From the data below, return each line in which the string "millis" is found.

### Supplied information
[Start of section]
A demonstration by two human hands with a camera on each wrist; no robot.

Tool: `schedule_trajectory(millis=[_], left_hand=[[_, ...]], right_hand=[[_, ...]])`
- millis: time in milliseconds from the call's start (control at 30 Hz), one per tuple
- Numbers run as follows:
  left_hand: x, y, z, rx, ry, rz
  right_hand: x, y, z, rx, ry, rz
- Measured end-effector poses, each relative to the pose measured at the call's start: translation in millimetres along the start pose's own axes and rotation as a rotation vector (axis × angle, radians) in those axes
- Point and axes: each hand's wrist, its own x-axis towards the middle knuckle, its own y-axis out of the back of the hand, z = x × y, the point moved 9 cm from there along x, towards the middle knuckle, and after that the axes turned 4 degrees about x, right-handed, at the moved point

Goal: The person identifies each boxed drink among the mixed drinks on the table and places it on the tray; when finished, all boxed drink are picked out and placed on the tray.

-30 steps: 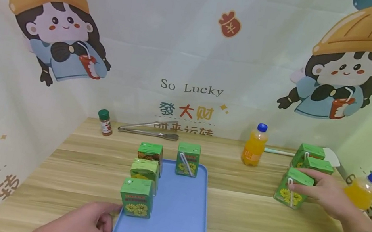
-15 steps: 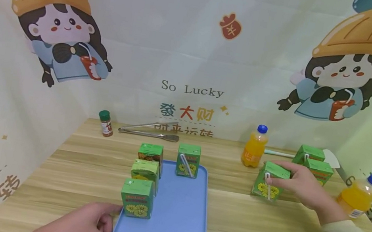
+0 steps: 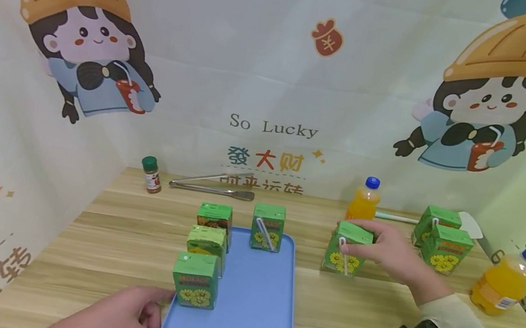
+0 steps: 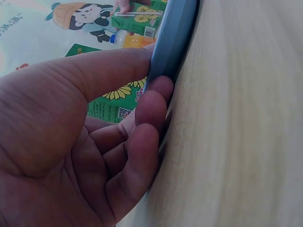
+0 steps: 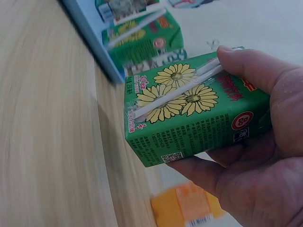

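Observation:
My right hand (image 3: 385,251) grips a green drink carton (image 5: 175,104) with yellow flowers and a wrapped straw on its front. Thumb and fingers lie on opposite sides of this carton, held slightly tilted right of the tray. My left hand (image 3: 123,316) holds the left rim of the blue tray (image 3: 256,310), its fingers curled against the edge in the left wrist view. Along the tray's left side stand a front carton (image 3: 196,281), a lighter green carton (image 3: 207,241) and a rear carton (image 3: 216,212). Another carton with a straw (image 3: 267,230) stands at the tray's far end.
Two more green cartons (image 3: 446,251) stand at the right. One orange drink bottle (image 3: 363,201) is behind my right hand; another bottle (image 3: 502,287) stands far right. Metal tongs (image 3: 213,190), a green-capped spice jar (image 3: 151,177) and a white spatula (image 3: 470,225) lie along the back.
My right hand has carried its carton leftward, away from the two cartons at the right and toward the tray. The left hand stays at the tray's rim.

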Motion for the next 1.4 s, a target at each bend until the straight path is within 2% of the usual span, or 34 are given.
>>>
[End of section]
### Response area
Tool: `schedule_trajectory(millis=[_], left_hand=[[_, ...]], right_hand=[[_, ...]])`
- millis: time in milliseconds from the call's start (control at 30 Hz), one per tuple

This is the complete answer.